Fortunately, I learned long ago to listen to people who know more about something than you do. In this case, it served me well. She’s a fantastic brainstorming partner, and after we discussed the proposed changes to the ending, it didn’t take me long to toss out the last two chapters and re-write them.

 

Then, the famously brilliant developmental editor at Lake Union, Tiffany Yates Martin, got a hold of the manuscript, and she and I added an extra 30 pages and a few in-depth scenes to the ending, which I had originally glossed over.

 

Q: What are you working on now?

 

A: I’m thrilled to be working on three projects. I have two follow-up manuscripts we are pitching to my publisher, Lake Union. Both stories follow the themes of strong Latina female protagonists. One book features a Colombian woman, the other a Cuban woman. In both books, I tackle the challenges of family, culture, and unrelenting odds that stand in the way of achieving what these women believe they want most. 

 

My third project is an FBI cyber-based thriller that I’m excited to pitch later this year. It’s got the Latina flavor with a family dynamics theme but delves into virtual reality, the dark web, and a dash of a serial killer to keep things interesting.
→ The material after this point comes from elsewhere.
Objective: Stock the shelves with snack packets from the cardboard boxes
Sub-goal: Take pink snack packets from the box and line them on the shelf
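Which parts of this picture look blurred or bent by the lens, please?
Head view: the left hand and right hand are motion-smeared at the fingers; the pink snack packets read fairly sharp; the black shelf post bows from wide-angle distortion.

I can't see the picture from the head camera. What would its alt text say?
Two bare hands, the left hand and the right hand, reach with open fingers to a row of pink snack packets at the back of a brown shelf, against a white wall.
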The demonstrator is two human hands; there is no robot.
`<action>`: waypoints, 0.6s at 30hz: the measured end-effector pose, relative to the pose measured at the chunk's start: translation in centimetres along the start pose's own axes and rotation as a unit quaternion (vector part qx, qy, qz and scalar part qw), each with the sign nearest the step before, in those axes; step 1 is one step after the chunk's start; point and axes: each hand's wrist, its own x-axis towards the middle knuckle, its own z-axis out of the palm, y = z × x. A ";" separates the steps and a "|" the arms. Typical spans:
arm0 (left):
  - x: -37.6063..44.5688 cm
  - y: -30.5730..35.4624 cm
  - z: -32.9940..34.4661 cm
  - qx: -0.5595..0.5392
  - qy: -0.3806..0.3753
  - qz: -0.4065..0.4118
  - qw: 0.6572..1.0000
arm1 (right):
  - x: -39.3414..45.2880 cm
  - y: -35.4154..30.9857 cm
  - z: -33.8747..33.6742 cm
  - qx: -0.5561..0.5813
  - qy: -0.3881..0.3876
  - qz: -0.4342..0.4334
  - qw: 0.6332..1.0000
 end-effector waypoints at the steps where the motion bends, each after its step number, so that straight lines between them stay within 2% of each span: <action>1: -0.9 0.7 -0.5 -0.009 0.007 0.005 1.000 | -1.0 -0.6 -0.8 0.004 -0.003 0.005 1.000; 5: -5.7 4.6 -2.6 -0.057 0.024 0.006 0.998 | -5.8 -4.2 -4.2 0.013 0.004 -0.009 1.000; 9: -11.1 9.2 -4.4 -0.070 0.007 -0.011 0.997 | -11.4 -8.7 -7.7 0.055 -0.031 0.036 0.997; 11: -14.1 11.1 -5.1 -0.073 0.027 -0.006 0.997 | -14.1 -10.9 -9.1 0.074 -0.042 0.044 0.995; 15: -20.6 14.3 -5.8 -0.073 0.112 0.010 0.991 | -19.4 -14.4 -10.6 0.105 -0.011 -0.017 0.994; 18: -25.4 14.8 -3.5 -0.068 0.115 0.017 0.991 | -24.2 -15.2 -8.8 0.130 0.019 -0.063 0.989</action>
I wrote this one as I was delving into the intricacies of my real-world cybersecurity consulting company.

 

Q: Anything else we should know?

 

A: I’m really hoping to do something a little different in contemporary fiction that incorporates Latino cultural elements. I am a proud American first, and I’m not afraid to lean into what that means for me even though I grew up speaking both English and Spanish at home, and I was raised in a Cuban/Puerto Rican home while living on the Mexican border.

 

My mother’s maiden name is Mulligan. So, my identity is varied and multicultural. And so, I will embrace many things about my American identity (such as my time living in the traditional South), and it will weave itself through a Latina lens.

 

Well, what does that mean? It means my books will feature many different types of cultures in the lives of my characters because that’s what life was like for me growing up. My friends represent cultures from all over the world, and I think it makes life and stories much more interesting.